At the “end” if the cycle, there is often a big blow up. Most people explain this as a “huge fight”. Most couples kiss and make up and then they enter the honeymoon phase for X amount of time. Slowly, the control/abandonment cycle starts back up and in a few weeks/months/years it starts all over again.
The goal becomes ending this cycle, or at least working towards a much more mellowed version if it. The more aware we are of our position in this arrangement, we can start to change our behavior.
My husband and I were heavily struggling with this during our first year of marriage. We would often both be the “controllers” and then both flip (almost at the same time) to the abandoners. And BOY did that drive us both absolutely c r a z y. We were losing ourselves in this dysfunctional trade-off. It only started to get better once we decided to change our old argue habits.
A huge piece of this was using the check-in tool we were taught. At first, we would be knee-deep in anger, frustration, and hurtful words, when all of a sudden one of us would stop. Just by my husband stopping how he would normally react completely threw me off. My perfectly planned come-backs became null and void when he stopped saying or reacting the way I predicted he might.
It was a beautiful transformation, which at fist started by me huffing and puffing out of the room because I (ultimately) felt embarrassed and ashamed by my own behavior.
Slowly, through time and dedication to be accountable to our own part in this nasty behavior, our pattern started to change.
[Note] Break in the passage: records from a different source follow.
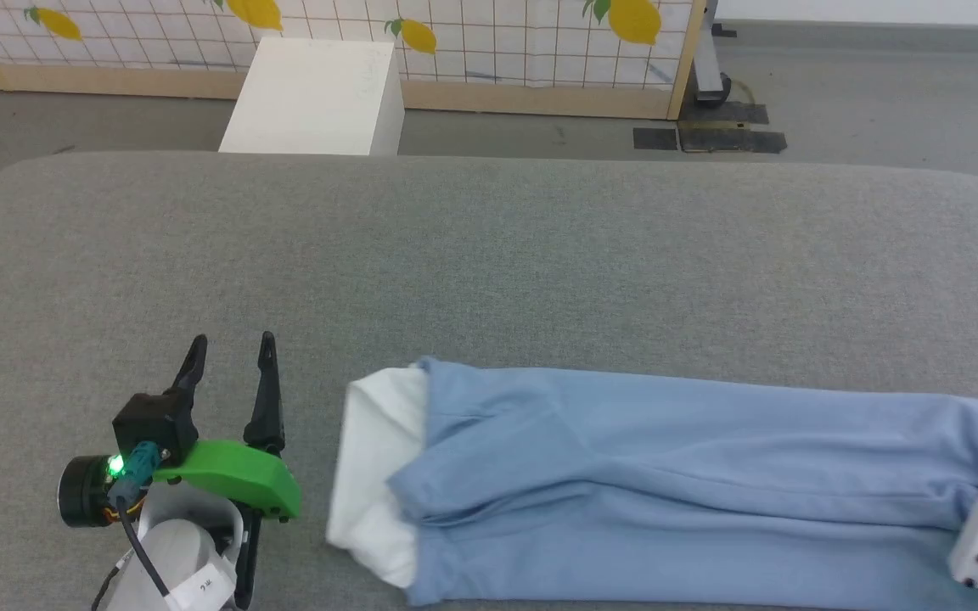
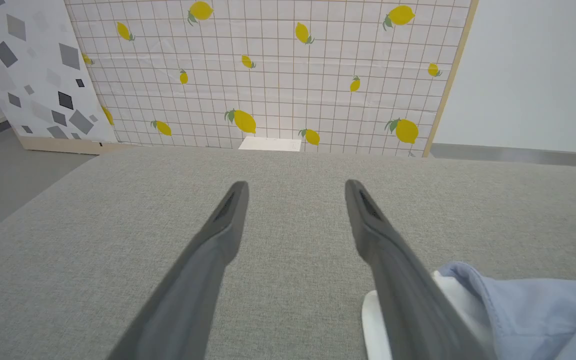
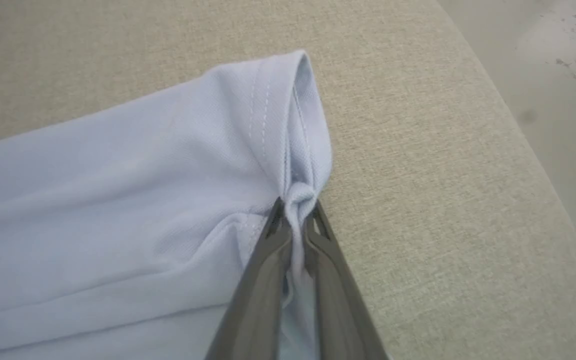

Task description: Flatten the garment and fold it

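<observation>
— Where does your garment lie?

— Along the near edge of the grey surface. It is laid as one long light blue band that runs from about the middle of that edge to the right end. Its white collar points toward the left end, and its stitched hem sits by the rounded right corner.

— And your two grippers?

— Your right gripper has its fingers pressed together on a bunched pinch of that hem, and the cloth puckers between the tips. Your left gripper sits above the surface toward the near left, just beside the collar but apart from it. Its fingers are spread wide with nothing between them.

— Can you read any writing?

— A white tag on your left arm carries small dark marks, which are too small to read. Beyond the far edge you see a plain white box. Behind that stands a screen printed with yellow lemons on a grid.
</observation>
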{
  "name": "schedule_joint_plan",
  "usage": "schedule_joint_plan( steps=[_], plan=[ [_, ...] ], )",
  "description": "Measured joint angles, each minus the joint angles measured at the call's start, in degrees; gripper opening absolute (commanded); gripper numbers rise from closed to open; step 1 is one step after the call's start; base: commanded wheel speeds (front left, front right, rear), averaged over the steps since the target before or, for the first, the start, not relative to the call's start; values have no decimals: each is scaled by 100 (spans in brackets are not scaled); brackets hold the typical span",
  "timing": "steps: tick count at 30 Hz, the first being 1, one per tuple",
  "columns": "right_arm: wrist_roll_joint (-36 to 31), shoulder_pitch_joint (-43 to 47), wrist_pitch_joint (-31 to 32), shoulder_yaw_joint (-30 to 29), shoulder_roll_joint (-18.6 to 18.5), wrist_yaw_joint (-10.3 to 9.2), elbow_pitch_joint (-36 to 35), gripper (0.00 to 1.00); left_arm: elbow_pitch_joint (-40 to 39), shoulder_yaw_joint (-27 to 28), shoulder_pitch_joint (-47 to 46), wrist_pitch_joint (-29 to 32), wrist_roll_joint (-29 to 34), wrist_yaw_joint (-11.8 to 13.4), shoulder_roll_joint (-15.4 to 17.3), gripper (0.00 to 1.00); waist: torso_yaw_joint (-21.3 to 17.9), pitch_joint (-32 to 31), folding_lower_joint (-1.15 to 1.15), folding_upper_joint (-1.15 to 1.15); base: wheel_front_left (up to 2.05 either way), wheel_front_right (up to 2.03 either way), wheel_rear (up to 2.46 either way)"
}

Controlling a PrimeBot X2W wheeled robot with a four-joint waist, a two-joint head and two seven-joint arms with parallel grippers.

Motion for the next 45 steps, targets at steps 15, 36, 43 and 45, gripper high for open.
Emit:
schedule_joint_plan(
  steps=[15, 36, 43, 45],
  plan=[
    [-37, 460, 880, 803, -25, -2, -1578, 0, 13, 57, 0, 0, 62, -58, -60, 100, 50, 75, 0, 0, 0, 0, 0],
    [775, -781, 1775, 6089, -180, -3, -2635, 0, 73, -29, -189, -1, 124, -211, -201, 100, 355, 321, 0, 0, 0, 0, 0],
    [1062, -1644, 1215, 6895, -62, -3, -1062, 0, 74, -20, -381, -1, 168, -261, -296, 100, 561, 608, 0, 0, 0, 0, 0],
    [1406, -1800, 1110, 7091, -55, -3, -706, 0, 73, -9, -386, -1, 240, -261, -310, 100, 615, 691, 0, 0, 0, 0, 0]
  ],
)
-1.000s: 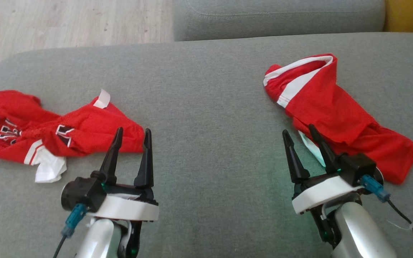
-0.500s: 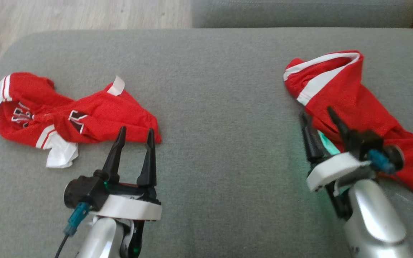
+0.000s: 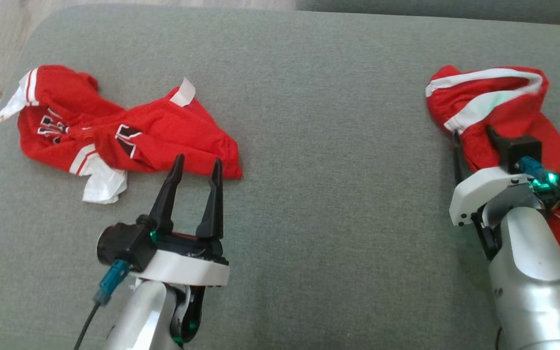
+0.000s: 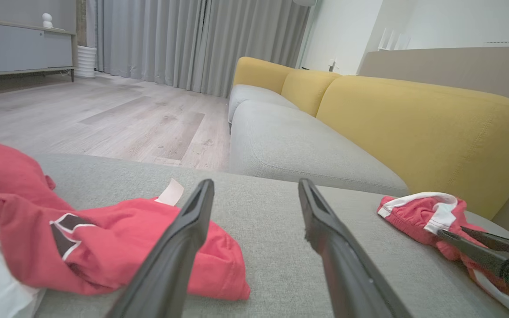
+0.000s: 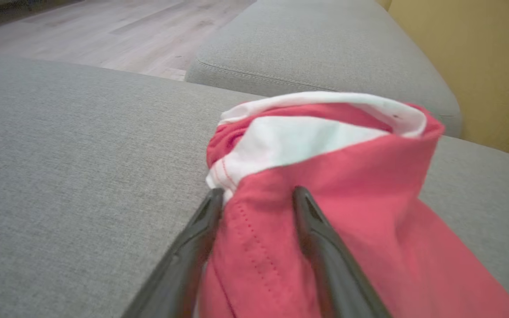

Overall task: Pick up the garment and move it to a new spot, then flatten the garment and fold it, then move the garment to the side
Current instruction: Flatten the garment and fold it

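Presently: two garments on one grey sofa cushion (image 3: 328, 146). One lettered red jersey (image 3: 163, 136) near the left gripper (image 3: 198, 159), spread, empty; one red shorts (image 3: 503, 104), fold straddled by the spread right gripper (image 5: 256, 192).

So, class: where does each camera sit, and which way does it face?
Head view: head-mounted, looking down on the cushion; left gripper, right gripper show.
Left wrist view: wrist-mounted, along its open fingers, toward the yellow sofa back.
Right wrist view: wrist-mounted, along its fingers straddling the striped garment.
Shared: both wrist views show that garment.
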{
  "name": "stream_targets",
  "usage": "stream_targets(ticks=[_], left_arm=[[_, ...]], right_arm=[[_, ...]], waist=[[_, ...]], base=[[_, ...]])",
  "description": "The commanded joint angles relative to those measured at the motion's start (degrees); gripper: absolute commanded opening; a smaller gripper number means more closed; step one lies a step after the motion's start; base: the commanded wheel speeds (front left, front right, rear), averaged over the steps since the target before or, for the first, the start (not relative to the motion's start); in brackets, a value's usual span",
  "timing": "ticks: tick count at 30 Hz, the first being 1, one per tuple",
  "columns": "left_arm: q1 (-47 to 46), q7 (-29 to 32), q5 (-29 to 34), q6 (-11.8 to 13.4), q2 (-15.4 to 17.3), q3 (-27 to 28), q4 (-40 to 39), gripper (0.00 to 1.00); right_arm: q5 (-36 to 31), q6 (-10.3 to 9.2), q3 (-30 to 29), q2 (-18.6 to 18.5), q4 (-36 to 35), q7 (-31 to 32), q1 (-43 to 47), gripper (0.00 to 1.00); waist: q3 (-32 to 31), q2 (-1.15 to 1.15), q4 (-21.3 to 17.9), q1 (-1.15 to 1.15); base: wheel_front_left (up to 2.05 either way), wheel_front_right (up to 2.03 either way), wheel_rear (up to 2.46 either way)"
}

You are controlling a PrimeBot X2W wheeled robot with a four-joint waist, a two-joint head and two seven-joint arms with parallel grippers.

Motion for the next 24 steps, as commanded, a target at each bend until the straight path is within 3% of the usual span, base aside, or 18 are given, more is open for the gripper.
stream_targets(ticks=[1,8,16,17,22,24], left_arm=[[-2.1,-0.5,-0.7,0.3,0.2,1.7,-1.6,1.0],[-1.9,-0.5,-0.7,0.5,0.2,1.9,-1.2,1.0],[-0.8,-0.5,-0.5,0.6,0.2,2.5,-0.6,1.0],[-0.8,-0.5,-0.5,0.6,0.2,2.5,-0.6,1.0],[0.1,-0.5,-0.2,0.5,0.2,2.9,-0.6,1.0],[0.4,-0.5,0.0,0.4,0.2,3.1,-0.6,1.0]], right_arm=[[0.3,-0.04,1.2,0.4,-0.2,-1.8,-2.8,0.0],[6.9,-0.04,7.2,0.4,2.7,-7.6,-5.2,0.0],[26.3,-0.04,25.1,0.4,-3.6,-8.2,-5.8,0.0],[26.3,-0.04,25.1,0.4,-3.6,-8.2,-5.8,0.0],[40.4,-0.04,30.1,0.4,-7.5,-5.8,-5.4,0.0],[41.5,-0.04,29.9,0.4,-6.0,-5.0,-5.8,0.0]], waist=[[0.3,0.0,0.3,0.0],[-0.8,0.0,-0.2,0.0],[-3.8,0.0,-1.1,0.0],[-3.8,0.0,-1.1,0.0],[-5.2,0.0,-1.1,0.0],[-5.3,0.0,-1.1,0.0]], base=[[0.0,0.0,0.0],[0.0,0.0,0.0],[0.0,0.0,0.0],[0.0,0.0,0.0],[0.0,0.0,0.0],[0.0,0.0,0.0]])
Instead of immediately going into defense and attack mode, we started to listen to each other. Our body language was literally changing before our own eyes. We were able to experience tough conversations with respect and honesty vs. irreversible pain and cold-hearted words.
By no means are we perfect at this yet. However, just by being aware of our roles in the Control/Abandonment cycle led us to a path of healing instead of broken-ness.